What to do: Please return the data that follows precisely as written, but without the images.

Data shown:

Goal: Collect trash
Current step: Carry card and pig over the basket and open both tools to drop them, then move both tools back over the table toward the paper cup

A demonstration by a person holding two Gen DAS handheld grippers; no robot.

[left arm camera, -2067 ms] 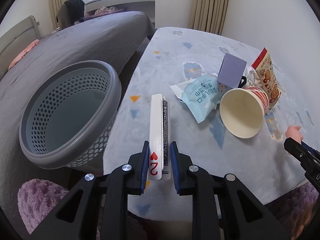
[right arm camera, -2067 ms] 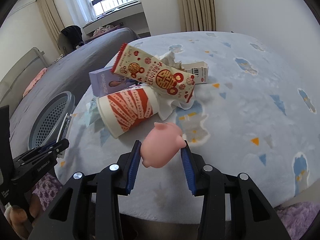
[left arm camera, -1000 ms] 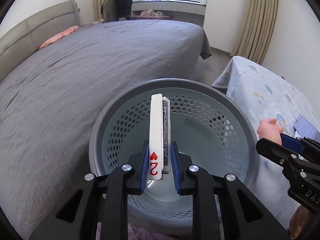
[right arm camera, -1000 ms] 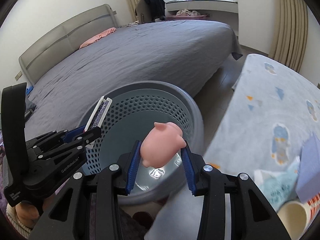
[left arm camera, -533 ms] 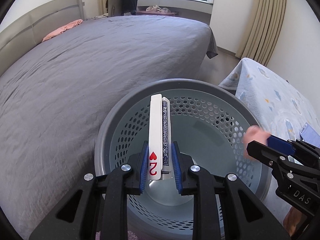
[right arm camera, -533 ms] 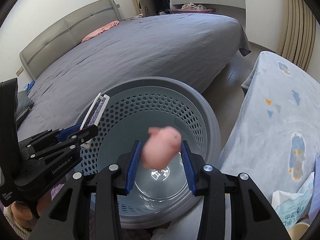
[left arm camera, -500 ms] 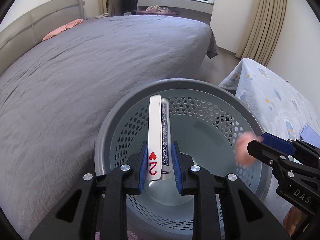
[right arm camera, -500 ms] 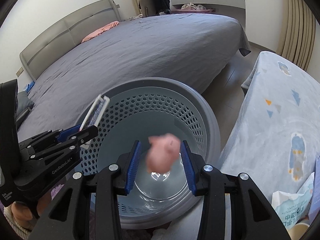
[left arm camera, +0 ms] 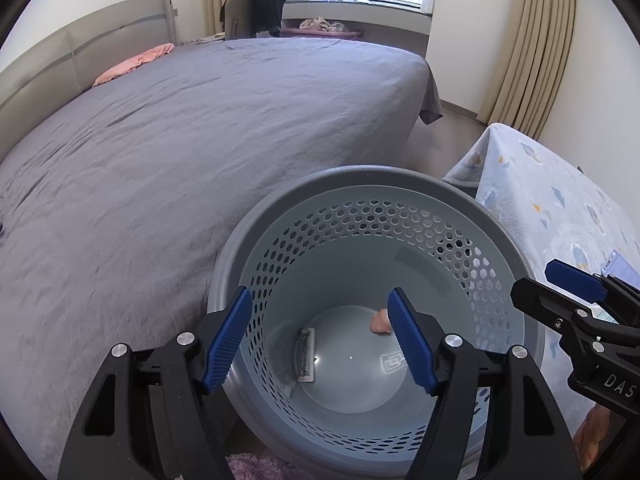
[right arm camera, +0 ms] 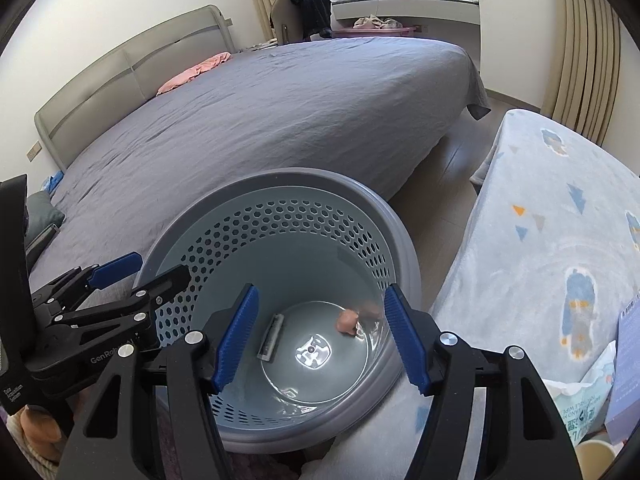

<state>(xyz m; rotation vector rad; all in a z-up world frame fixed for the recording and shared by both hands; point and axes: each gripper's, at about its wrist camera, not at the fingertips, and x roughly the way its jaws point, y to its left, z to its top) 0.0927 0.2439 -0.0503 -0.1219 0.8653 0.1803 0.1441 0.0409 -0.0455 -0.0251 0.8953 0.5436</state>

Response for this exercise:
Goal: Collect trash
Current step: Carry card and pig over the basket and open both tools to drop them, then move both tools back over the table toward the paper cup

A demonstration by a person holding two Gen DAS handheld grippers; no robot.

[left arm camera, -2067 ms] 
[right arm camera, -2067 ms] 
[left arm camera, -1000 ms] 
[right arm camera, -1000 ms] 
[left arm camera, -533 ms] 
[right arm camera, -533 ms] 
[left arm camera, -500 ms] 
[right arm camera, -500 ms] 
[left arm camera, +0 ms] 
[right arm camera, +0 ms] 

<state>(xyz m; rotation vector rad; all in a z-up world frame fixed for the recording and shared by both hands; point and axes: each gripper's, at about its wrist camera, not at the fingertips, and x roughly the way its jaws point, y to its left, z to its top) 0.0927 0.2439 -0.0503 -0.1219 0.8653 0.1803 0.1441 0.0409 -0.0455 -0.0251 0.8953 0.5436</state>

The exercise requires no further output.